- WORK TO BE COMPLETED:
Among the records below, how many lines contain the word "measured"? The answer is a single number.
== DATA IN THIS EXERCISE
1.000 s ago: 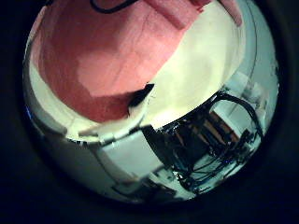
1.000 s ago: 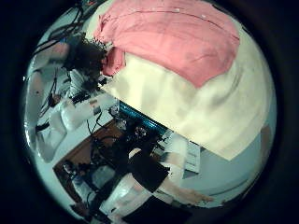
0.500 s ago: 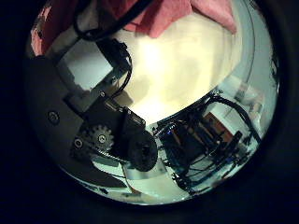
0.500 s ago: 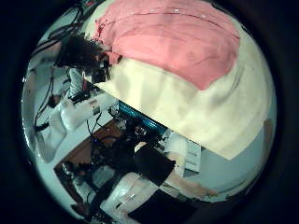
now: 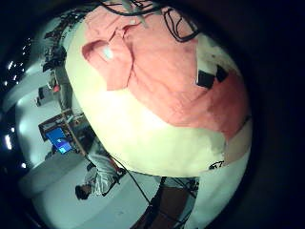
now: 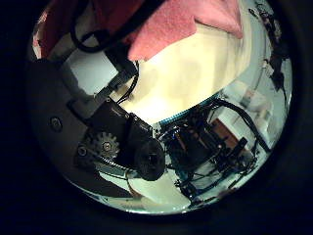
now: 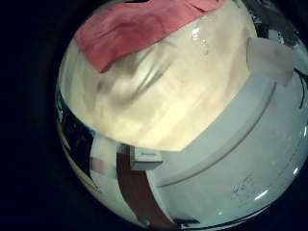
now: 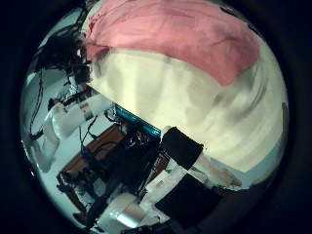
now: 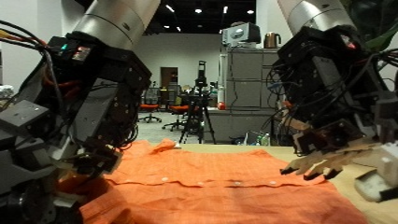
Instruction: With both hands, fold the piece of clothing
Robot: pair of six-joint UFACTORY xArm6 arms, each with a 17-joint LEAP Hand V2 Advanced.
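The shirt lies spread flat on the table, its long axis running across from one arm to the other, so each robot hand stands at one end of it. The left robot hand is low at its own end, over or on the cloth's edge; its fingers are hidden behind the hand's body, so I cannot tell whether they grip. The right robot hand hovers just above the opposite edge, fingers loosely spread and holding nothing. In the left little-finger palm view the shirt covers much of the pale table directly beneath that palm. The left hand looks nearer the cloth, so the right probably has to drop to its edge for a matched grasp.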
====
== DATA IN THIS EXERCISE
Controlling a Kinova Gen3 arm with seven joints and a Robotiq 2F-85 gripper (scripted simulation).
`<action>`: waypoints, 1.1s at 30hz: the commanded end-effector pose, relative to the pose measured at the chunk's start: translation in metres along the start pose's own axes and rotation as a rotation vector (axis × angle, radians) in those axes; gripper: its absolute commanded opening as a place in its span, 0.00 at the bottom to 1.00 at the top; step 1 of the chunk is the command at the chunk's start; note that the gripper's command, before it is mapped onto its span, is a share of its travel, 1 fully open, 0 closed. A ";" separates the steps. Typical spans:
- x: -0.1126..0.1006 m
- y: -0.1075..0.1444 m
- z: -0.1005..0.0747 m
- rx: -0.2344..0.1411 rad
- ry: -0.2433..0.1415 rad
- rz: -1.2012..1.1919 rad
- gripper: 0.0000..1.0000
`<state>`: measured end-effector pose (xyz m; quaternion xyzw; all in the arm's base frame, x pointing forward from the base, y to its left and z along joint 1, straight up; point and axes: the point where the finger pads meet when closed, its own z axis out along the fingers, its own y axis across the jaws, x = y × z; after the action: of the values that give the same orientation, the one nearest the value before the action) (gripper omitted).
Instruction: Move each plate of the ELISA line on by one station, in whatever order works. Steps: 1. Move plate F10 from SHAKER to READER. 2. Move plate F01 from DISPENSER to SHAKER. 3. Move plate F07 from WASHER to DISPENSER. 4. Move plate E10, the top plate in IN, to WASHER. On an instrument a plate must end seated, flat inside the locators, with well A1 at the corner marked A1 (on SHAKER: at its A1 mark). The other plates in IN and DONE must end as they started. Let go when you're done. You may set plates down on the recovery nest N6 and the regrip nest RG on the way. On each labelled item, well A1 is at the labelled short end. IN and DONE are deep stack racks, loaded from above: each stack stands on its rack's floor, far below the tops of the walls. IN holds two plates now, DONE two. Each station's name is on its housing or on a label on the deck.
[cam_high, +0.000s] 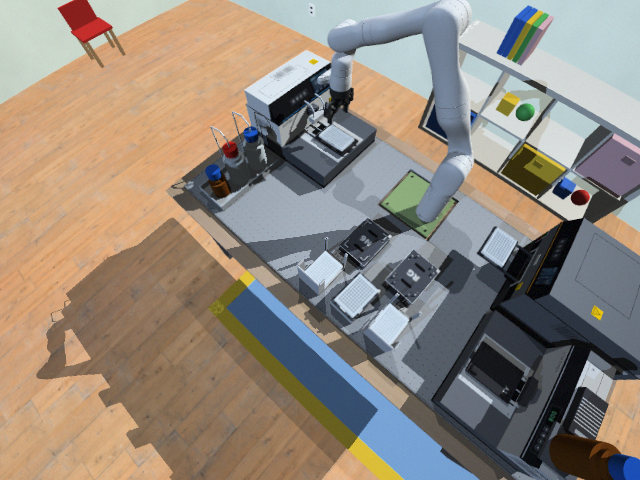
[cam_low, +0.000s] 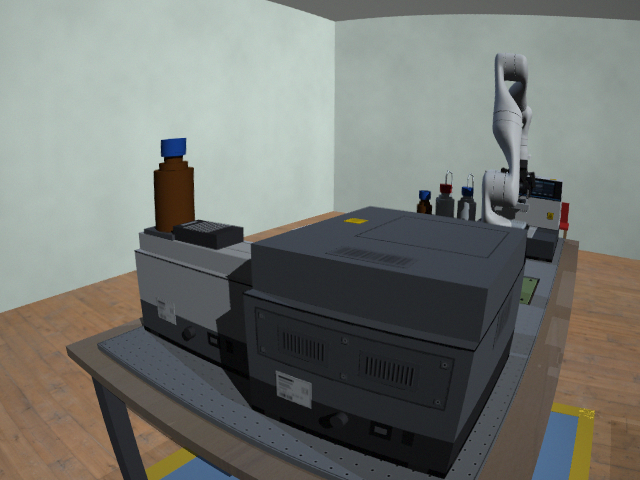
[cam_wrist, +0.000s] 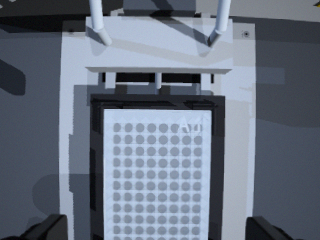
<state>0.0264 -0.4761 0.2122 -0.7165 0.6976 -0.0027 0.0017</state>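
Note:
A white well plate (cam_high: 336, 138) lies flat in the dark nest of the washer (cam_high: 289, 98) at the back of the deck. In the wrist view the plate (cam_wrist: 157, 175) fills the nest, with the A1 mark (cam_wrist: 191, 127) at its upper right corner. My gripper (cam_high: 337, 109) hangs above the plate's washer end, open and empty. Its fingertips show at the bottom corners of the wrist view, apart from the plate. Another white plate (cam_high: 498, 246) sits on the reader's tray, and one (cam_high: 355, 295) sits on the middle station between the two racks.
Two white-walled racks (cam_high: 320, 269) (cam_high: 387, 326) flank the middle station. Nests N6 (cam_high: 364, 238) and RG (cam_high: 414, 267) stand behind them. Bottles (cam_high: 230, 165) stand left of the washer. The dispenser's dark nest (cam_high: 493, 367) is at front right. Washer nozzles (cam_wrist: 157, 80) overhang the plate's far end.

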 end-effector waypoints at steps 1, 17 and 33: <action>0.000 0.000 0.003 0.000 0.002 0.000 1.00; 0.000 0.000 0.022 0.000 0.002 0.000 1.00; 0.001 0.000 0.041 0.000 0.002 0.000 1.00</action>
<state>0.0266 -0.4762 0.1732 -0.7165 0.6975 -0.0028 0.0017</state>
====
- COMPLETED TASK:
2